Saved data entries:
[Start of section]
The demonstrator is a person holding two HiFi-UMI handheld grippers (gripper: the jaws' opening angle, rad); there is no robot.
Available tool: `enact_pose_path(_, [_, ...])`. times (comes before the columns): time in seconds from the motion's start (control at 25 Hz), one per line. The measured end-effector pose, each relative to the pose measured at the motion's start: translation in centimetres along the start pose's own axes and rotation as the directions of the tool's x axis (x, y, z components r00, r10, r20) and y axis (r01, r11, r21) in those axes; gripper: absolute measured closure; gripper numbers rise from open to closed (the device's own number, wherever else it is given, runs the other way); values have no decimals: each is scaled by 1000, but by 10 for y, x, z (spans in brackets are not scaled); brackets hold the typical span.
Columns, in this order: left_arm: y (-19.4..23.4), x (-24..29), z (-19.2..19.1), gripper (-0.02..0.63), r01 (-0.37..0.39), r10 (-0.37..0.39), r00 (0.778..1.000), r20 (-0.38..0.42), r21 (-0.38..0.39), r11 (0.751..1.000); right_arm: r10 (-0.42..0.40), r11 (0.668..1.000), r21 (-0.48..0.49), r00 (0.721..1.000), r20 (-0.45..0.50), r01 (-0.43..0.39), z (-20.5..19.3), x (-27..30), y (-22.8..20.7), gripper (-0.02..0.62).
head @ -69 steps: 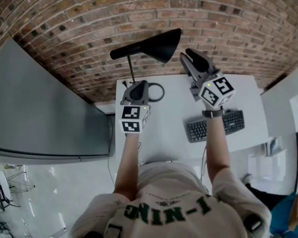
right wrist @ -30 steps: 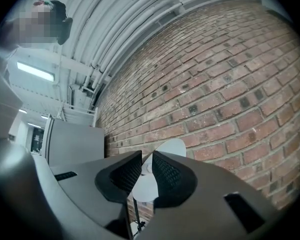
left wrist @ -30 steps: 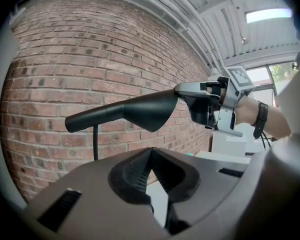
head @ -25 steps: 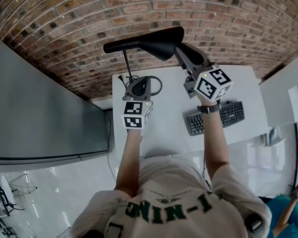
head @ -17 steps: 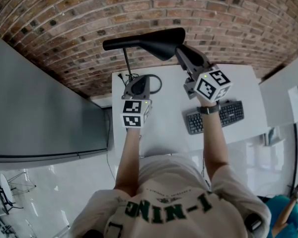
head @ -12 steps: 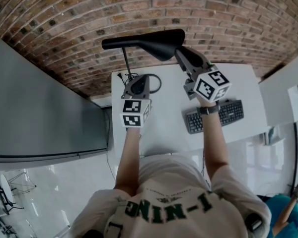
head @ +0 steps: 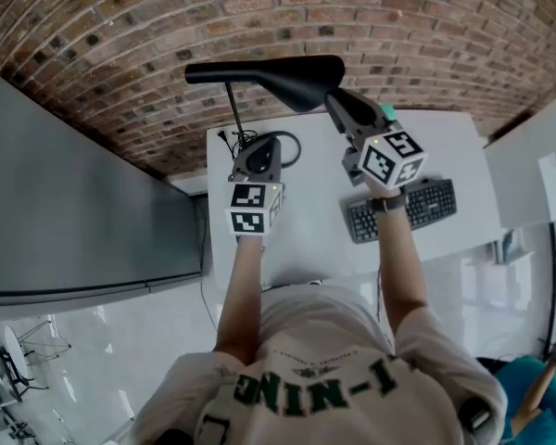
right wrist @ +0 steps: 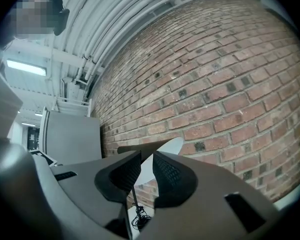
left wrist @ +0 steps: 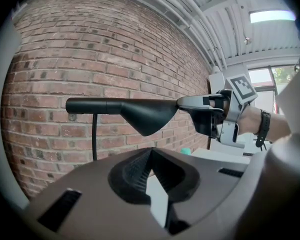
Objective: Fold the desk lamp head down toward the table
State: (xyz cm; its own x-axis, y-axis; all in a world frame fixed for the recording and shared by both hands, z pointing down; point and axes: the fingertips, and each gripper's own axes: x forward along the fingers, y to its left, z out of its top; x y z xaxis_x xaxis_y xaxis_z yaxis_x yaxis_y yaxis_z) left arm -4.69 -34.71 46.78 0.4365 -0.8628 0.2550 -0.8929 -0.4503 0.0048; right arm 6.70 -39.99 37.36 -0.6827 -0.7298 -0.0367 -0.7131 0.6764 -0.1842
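Note:
The black desk lamp's cone head (head: 296,74) (left wrist: 146,115) lies about level on its arm above the white table (head: 306,235), with the thin stem (head: 233,109) (left wrist: 94,136) standing at the left. My right gripper (head: 338,103) (right wrist: 146,166) is shut on the rim of the lamp head (right wrist: 166,151); the left gripper view shows the right gripper (left wrist: 205,115) at the cone's wide end. My left gripper (head: 259,151) (left wrist: 151,156) is low by the foot of the stem, jaws together at the tips with nothing seen between them.
A brick wall (head: 398,26) backs the table. A keyboard (head: 403,209) lies at the right, a coiled cord (head: 292,146) near the stem's foot, and a small teal thing (head: 386,111) behind the right gripper. A tall grey panel (head: 74,211) stands at the left.
The right gripper, open beside the shade 2.8 s ago, has closed on its rim. The lamp head has swung from tilted to about level. The left gripper has stayed by the stem's foot.

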Motion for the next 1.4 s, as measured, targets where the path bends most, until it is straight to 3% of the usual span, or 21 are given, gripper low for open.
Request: enact_pose_path(1.4, [18,-2,-35,606,-36,37,998,-60,13,999,-65,986,143,990,-123,83,-92,6,-13,526])
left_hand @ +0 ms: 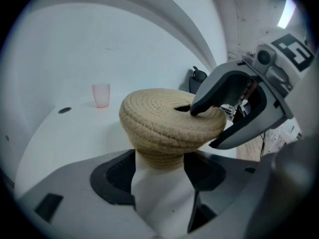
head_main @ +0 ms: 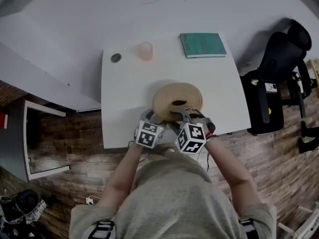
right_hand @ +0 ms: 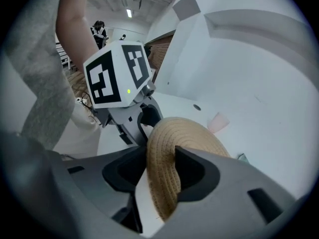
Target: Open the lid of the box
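A round woven straw box stands near the table's front edge, its lid (head_main: 167, 94) with a dark hole in the top. My left gripper (head_main: 152, 118) reaches in low from the front left. In the left gripper view (left_hand: 159, 158) its jaws clasp the box's narrower body (left_hand: 158, 152) under the lid (left_hand: 159, 116). My right gripper (head_main: 182, 115) straddles the lid's rim, one finger on top by the hole and the other under the edge (left_hand: 205, 127). In the right gripper view (right_hand: 162, 153) the lid's rim (right_hand: 162, 183) fills the gap, pads against it.
The white table (head_main: 124, 98) also holds a pink cup (head_main: 145, 50) and a green book (head_main: 202, 45) at the far side, and a round cable hole (head_main: 116, 58) at far left. A black office chair (head_main: 276, 78) stands right of the table. The person's arms come in from below.
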A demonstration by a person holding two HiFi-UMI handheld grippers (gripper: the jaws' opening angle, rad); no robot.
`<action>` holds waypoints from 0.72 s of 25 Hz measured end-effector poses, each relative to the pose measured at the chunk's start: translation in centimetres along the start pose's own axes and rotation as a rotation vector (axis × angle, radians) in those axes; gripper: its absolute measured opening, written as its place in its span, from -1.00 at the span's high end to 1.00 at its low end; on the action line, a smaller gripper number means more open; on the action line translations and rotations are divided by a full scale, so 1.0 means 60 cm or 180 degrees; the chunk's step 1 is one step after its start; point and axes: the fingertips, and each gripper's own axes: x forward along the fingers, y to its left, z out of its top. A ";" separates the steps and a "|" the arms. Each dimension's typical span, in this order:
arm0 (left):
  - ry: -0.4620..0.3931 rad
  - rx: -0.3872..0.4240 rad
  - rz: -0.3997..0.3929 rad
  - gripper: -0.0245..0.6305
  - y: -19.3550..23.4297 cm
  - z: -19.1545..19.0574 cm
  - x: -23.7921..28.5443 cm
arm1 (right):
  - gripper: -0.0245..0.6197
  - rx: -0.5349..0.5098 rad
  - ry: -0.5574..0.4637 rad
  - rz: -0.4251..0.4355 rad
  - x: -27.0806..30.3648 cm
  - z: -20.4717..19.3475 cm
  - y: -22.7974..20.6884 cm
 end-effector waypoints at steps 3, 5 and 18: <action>-0.0018 0.0013 0.0010 0.08 0.000 0.002 0.000 | 0.37 -0.0025 0.0007 -0.0030 0.001 0.000 0.000; -0.0036 0.0020 0.0026 0.08 0.003 0.004 0.001 | 0.37 -0.0048 0.0015 -0.0054 0.002 -0.001 0.000; -0.0017 -0.0050 0.0014 0.08 -0.001 0.001 -0.001 | 0.51 -0.0133 -0.0047 -0.0196 -0.021 0.010 -0.005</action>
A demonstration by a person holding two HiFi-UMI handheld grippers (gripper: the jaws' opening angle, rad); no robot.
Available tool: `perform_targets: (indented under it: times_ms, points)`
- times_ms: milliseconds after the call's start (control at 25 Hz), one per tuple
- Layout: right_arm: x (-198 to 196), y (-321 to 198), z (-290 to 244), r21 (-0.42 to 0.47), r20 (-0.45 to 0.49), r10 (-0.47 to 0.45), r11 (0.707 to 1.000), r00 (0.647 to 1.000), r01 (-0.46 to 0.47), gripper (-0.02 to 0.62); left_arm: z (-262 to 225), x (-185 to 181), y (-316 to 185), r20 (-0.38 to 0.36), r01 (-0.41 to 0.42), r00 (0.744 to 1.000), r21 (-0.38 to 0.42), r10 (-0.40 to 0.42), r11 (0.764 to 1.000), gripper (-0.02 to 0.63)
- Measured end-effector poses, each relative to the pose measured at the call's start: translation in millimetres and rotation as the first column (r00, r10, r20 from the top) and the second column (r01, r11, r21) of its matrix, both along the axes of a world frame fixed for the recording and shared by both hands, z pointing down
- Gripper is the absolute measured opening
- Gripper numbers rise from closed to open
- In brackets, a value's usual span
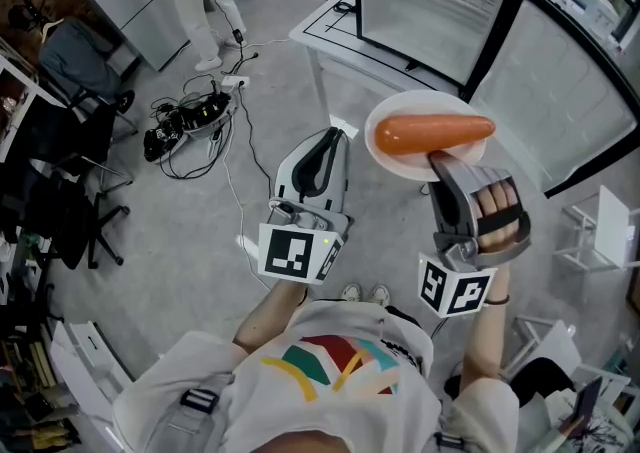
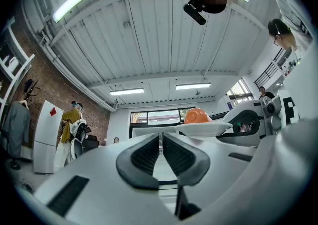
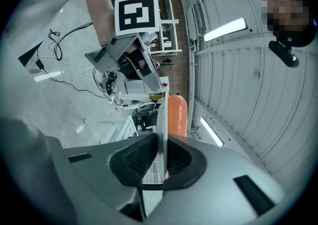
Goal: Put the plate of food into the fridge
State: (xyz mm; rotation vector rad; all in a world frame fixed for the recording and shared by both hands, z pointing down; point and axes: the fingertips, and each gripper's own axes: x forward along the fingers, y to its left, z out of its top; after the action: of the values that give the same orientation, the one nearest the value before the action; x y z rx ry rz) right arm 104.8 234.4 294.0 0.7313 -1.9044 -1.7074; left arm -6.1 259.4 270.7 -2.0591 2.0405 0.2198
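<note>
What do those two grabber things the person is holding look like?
The left gripper and right gripper are pale grey-white plastic wedges. Each has two dark ribbed rubber pads at its tip and a white cube printed with black square markers. The person wears a white short-sleeved T-shirt with red, green and yellow stripes.

Your head camera looks steeply down on the left gripper [image 1: 333, 136] and right gripper [image 1: 440, 157]. Each gripper camera sits close behind its fingers [image 2: 144, 157]: the left one faces the ceiling [image 2: 149, 30], the right one is rolled sideways. All three share the plate [image 1: 395, 163].
</note>
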Motion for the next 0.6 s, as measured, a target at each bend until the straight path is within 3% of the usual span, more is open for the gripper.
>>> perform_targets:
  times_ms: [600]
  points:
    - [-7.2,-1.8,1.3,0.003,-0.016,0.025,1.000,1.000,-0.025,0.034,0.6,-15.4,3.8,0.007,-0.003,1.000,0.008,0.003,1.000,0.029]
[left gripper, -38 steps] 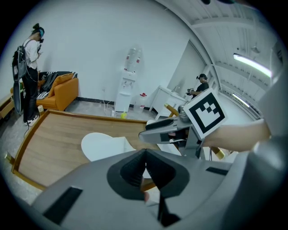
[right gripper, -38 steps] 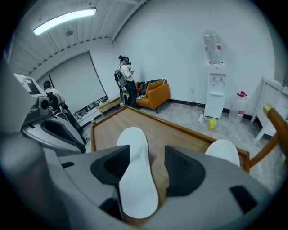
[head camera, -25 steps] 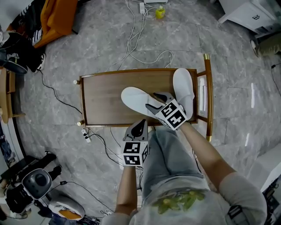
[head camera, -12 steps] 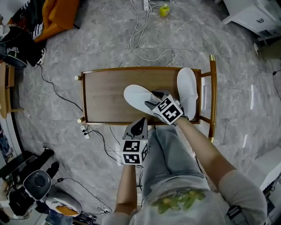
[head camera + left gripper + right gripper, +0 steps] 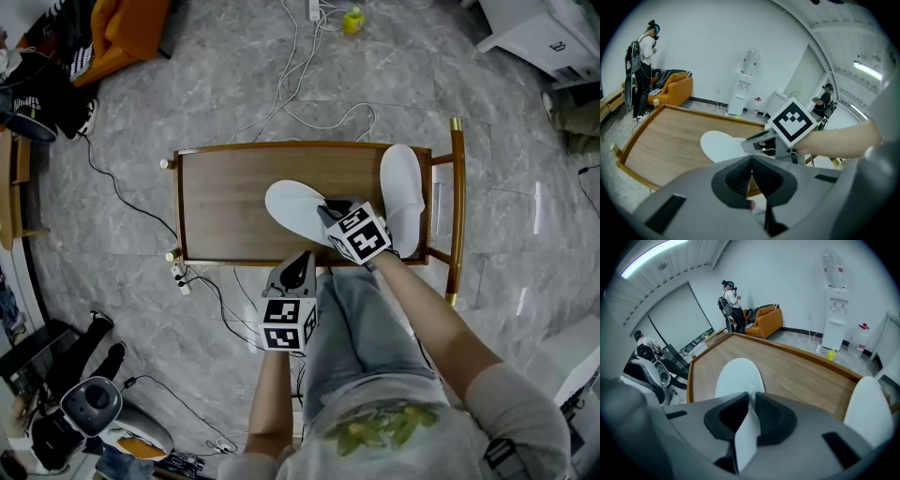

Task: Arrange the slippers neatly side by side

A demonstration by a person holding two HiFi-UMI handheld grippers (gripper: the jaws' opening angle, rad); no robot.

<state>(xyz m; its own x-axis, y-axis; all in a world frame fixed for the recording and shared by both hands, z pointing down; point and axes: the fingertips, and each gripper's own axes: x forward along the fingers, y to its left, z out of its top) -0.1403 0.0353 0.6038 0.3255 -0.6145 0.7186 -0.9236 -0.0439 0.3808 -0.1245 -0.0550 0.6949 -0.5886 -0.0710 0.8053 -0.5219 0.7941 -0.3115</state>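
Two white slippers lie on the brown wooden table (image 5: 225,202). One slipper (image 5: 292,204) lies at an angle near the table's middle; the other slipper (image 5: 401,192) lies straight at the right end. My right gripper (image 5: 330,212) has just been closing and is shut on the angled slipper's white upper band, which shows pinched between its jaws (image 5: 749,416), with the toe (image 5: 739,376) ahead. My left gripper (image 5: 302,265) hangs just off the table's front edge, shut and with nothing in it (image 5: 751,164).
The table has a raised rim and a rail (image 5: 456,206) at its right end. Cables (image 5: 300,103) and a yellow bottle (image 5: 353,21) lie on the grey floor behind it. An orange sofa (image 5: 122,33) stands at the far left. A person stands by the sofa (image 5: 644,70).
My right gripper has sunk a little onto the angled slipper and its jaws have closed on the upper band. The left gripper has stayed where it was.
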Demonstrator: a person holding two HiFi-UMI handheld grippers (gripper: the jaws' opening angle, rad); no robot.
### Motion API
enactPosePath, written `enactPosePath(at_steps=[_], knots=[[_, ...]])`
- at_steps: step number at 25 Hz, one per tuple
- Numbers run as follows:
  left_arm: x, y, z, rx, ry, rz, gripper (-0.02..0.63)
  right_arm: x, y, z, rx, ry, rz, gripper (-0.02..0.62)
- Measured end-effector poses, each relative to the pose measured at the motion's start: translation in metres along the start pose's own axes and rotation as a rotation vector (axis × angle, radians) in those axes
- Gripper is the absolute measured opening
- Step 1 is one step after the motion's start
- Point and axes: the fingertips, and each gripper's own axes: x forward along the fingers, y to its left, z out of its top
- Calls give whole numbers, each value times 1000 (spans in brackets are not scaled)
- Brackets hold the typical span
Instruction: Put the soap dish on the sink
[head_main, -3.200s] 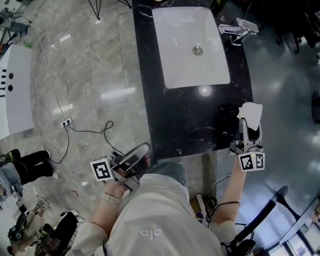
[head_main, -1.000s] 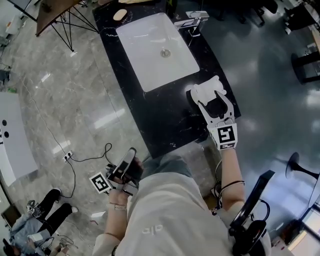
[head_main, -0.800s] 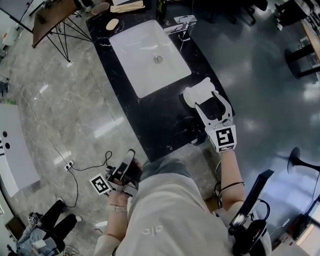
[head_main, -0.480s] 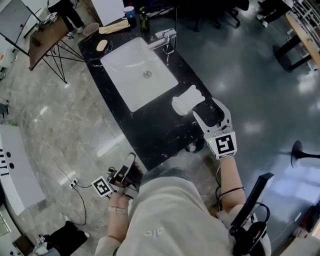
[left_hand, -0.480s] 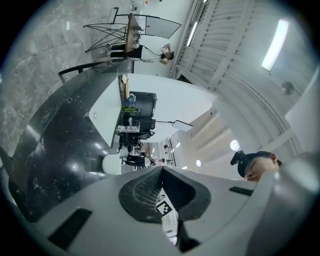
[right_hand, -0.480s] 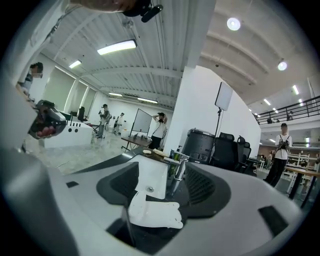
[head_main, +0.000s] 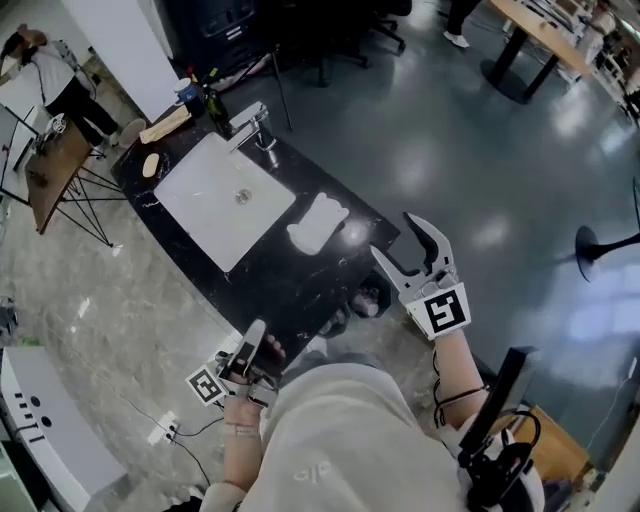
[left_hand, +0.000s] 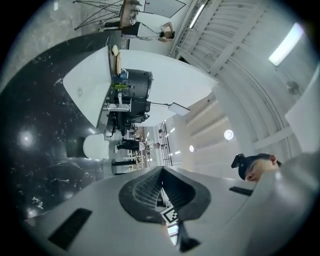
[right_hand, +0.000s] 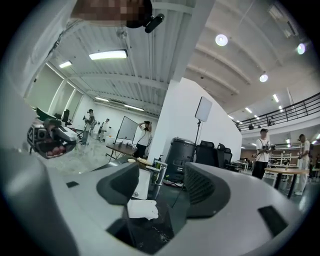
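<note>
White soap dish (head_main: 317, 222) lies on black bench (head_main: 290, 285), just right of sink (head_main: 200, 215). Right gripper (head_main: 396, 238) near dish, jaws open, empty. Left gripper (head_main: 256, 335) jaws closed.

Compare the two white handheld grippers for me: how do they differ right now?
The right gripper has its jaws apart; the left gripper has them together. The right gripper is close to the white soap dish lying on the black counter; the left gripper is farther from it, by the person's waist. Both are empty.
</note>
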Motion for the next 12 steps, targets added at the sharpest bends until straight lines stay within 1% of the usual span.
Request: enactPosePath(at_steps=[6, 12], knots=[[58, 6, -31, -55, 143, -29, 8, -57, -40, 4, 47, 12, -138, 299], [112, 11, -78, -104, 317, -65, 8, -127, -66, 4, 68, 35, -296, 296]])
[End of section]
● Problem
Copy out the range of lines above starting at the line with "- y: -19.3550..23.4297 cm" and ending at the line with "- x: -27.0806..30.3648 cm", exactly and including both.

● Exercise response
  - y: -19.3550..23.4297 cm
  - z: -19.1545..19.0574 cm
  - x: -23.7921..28.5443 cm
arm1 (right):
  - gripper: -0.0245..0.6197
  - rx: -0.5349..0.5098 rad
  - ry: -0.5574..0.4637 rad
  - rz: -0.4251..0.4355 rad
  - x: -27.0806..30.3648 cm

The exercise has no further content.